**PROBLEM DETAILS**
Print, exactly as written, every line from the first line of the records below through the line containing "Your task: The", and nothing further.

**INFORMATION SHOWN**
***

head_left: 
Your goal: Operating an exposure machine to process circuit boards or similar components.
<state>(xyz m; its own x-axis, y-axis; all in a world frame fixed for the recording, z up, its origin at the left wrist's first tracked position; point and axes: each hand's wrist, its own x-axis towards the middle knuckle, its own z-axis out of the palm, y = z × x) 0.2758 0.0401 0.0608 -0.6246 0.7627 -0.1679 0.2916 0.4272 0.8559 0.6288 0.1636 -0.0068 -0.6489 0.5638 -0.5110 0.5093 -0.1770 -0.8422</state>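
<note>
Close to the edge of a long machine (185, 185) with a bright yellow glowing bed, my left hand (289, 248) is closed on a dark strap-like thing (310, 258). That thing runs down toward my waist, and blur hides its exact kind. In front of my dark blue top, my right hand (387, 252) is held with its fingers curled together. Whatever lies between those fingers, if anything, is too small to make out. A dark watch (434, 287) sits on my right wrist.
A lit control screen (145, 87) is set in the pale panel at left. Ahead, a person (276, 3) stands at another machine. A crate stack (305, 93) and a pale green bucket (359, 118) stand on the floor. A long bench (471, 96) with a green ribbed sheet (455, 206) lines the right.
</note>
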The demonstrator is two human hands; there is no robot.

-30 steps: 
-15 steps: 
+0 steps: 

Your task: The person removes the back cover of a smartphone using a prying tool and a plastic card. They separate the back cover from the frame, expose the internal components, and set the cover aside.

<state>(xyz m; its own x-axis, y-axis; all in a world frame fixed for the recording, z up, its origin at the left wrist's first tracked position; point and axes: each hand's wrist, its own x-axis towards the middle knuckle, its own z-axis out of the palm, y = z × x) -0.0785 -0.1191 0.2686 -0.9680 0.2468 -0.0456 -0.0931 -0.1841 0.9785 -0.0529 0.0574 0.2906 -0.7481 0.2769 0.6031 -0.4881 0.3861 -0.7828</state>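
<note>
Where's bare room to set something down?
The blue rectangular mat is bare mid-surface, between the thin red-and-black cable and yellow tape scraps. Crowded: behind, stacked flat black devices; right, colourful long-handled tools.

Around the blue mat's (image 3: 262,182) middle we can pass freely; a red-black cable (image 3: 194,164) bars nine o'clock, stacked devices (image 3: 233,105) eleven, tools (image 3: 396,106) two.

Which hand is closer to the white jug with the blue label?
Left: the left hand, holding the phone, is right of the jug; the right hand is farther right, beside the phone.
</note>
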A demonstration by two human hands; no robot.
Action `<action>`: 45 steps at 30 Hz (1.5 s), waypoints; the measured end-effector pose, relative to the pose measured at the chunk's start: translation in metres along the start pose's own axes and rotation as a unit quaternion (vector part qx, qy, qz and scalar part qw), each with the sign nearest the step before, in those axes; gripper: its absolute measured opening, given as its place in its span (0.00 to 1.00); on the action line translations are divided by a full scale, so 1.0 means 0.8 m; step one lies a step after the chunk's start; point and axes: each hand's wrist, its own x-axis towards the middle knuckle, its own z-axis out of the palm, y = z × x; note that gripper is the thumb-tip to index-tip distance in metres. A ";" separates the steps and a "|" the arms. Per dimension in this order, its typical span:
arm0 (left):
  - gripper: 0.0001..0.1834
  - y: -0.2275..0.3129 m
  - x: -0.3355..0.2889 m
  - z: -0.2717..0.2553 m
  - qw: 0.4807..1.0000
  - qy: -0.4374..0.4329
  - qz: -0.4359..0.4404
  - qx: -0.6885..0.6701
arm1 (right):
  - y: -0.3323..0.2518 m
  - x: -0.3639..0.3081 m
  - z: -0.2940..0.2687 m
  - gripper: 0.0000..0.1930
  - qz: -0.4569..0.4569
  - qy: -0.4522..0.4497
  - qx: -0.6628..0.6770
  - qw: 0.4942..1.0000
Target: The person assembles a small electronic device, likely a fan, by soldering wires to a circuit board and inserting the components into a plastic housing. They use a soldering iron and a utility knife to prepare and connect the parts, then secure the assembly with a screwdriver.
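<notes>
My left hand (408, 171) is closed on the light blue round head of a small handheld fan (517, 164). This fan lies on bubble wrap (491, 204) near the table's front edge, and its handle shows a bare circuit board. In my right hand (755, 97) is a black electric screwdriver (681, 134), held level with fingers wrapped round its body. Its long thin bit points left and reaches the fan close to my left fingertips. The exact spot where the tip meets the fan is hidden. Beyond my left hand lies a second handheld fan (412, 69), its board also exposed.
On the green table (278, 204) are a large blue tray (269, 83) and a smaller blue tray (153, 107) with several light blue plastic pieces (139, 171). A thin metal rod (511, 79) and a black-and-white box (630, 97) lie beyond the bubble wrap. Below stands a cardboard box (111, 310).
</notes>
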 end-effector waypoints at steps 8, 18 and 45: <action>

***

**RESULT FOR THIS EXERCISE**
head_left: 
Your goal: Operating an exposure machine to process circuit boards or similar components.
<state>(xyz m; its own x-axis, y-axis; all in a world frame fixed for the recording, z up, its origin at the left wrist's first tracked position; point and axes: each hand's wrist, its own x-axis towards the middle knuckle, its own z-axis out of the palm, y = z × x) 0.2758 0.0401 0.0608 -0.6246 0.7627 -0.1679 0.2916 0.4272 0.8559 0.6288 0.1636 -0.0068 -0.6489 0.5638 -0.5110 0.5093 -0.1770 -0.8422</state>
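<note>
Close to the edge of a long machine (185, 185) with a bright yellow glowing bed, my left hand (289, 248) is closed on a dark strap-like thing (310, 258). That thing runs down toward my waist, and blur hides its exact kind. In front of my dark blue top, my right hand (387, 252) is held with its fingers curled together. Whatever lies between those fingers, if anything, is too small to make out. A dark watch (434, 287) sits on my right wrist.
A lit control screen (145, 87) is set in the pale panel at left. Ahead, a person (276, 3) stands at another machine. A crate stack (305, 93) and a pale green bucket (359, 118) stand on the floor. A long bench (471, 96) with a green ribbed sheet (455, 206) lines the right.
</note>
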The demonstrator is two human hands; there is no robot.

-30 steps: 
-15 steps: 
+0 steps: 

Your task: The person removes the back cover of a smartphone using a prying tool and a plastic card. They separate the back cover from the frame, expose the internal components, and set the cover aside.

Nothing else is required to finish the exercise.